The hotel industry also stands apart from many other industries in its customer journey, and how payments fit within this. As Eric Liebman, former head of travel at Ingenico (which was acquired by Wordline in 2020) said: “At booking you have the pre-authorization, and then there’s authorization at time of check-in. Then there are incremental authorizations throughout the stay, and then there’s settlement, and sometimes even post-stay settlements. You’ve got five distinct junctures within the journey from reservation to stay that have to be managed.”

With such a fragmented industry, with disparate tech stacks, it is almost impossible that this system would work efficiently from the get go. Payment infrastructure and protocols mainly came into existence over time, using the technology present at particular points in history.

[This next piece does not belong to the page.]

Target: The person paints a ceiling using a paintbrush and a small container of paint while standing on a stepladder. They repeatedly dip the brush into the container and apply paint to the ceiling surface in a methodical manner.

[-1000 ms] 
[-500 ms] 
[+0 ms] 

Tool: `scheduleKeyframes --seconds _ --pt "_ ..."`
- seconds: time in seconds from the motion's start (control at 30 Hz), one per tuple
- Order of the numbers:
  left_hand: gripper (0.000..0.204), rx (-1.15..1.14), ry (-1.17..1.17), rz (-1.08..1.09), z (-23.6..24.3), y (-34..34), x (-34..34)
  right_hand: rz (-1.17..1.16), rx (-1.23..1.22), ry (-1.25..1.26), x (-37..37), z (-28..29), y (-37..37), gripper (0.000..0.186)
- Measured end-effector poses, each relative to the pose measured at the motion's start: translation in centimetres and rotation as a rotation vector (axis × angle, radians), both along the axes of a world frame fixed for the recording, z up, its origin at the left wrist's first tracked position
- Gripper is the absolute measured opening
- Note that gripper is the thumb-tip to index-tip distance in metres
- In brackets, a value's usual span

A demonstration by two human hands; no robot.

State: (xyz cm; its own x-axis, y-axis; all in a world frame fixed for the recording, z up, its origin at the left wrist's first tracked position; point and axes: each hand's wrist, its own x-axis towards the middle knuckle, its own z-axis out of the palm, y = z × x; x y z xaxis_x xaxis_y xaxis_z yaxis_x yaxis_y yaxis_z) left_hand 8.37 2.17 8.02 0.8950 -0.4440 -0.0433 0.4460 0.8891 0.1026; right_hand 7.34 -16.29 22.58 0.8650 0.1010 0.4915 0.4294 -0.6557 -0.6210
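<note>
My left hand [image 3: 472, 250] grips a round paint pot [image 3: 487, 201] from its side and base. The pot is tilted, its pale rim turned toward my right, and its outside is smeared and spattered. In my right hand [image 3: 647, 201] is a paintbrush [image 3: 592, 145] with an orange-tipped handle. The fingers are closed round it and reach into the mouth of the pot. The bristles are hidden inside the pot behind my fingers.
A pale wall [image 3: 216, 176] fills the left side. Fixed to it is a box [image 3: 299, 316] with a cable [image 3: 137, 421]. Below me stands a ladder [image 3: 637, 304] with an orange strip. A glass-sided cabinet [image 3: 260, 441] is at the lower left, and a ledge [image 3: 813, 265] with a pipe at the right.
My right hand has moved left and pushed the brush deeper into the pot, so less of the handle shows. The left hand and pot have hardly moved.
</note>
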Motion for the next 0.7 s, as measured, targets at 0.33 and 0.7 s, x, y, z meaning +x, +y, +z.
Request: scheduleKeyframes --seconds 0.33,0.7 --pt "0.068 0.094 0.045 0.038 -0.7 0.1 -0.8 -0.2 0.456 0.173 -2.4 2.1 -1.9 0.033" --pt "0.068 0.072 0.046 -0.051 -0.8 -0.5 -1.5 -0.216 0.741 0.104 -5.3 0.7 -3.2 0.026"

To make things even more complicated, the hospitality industry tends to deal with high volumes of international customers. While cross-border trade is becoming ever more seamless, the hospitality industry has always had to deal with cross-border payments, and credit card networks were by far the best to manage this.

Over the timespan of many decades, credit card companies have been extremely successful in making themselves the best option for cross-border payments, by offering near-universal acceptance and added protection which is appreciated by travelers spending large amounts of money on their hotel bookings. However, the importance of a payment infrastructure that allows for a diversified acceptance of payment types, and a seamless integration with hotel systems has become more evident during the pandemic.

Contactless tech has not only been pushed to the fore, hoteliers also had to fight for every dollar they could get. With average daily room rates (ADR) levels considerably down for most of 2020, revenues from ancillary services became more important, as also highlighted by the Skift and Oracle study. Whether it is upselling before or during the stay, a seamless payment system is important to make this as attractive to hotel guests as possible.

Up to 2020, payments were far from the number one priority for hoteliers, they were simply an enabler of doing business. As Ingencio’s Liebman put it: “I think payment processors were more of a necessary function of the whole reservation ecosystem.” But the convergence of the pandemic and growth of alternative payment types , the BNPL and A2A trends, and increased regulations have pushed payments to the top of many hoteliers’ agenda.

Integrating the Payments Ecosystem into Hotel Tech

Hotels need to be where the consumers are. Offering digital and alternative payment options is key to benefit from current trends, but this does mean working with fintech players which are able to offer these services by integrating into hotel tech systems.

The card payment process as explained earlier in this report also counts for payments in the hotel industry, with the hotel acting as the merchant. However, the situation is slightly more complicated, as the payment process needs to be integrated into the tech systems used by the hotel industry.

To be able to operate the hotel efficiently, almost all hotels have a property management system (PMS) in place, which collects all information about bookings made through different channels, as well as other charges incurred as part of upsell efforts from the hotel or through the consumption of room service, restaurant meals, the minibar and the like.

All charges are collected in the PMS on what is called the folio, and using the guest’s payment card details, the hotel will request payment authorization.

Since the hospitality industry works with a large number of disparate tech systems there is also a growing number of connectivity, or middleware vendors. These come in the form of players which sit between the PMS and other hotel systems, providing data flows into the PMS. Vendors like Impala or Hapi provide this service (discussed in depth in our PMS report). There are also connectivity vendors which focus on connecting disparate systems to the payment processor or gateway. These include vendors like Shiji Payment Solutions or SmartCONNECT by SmartHotel.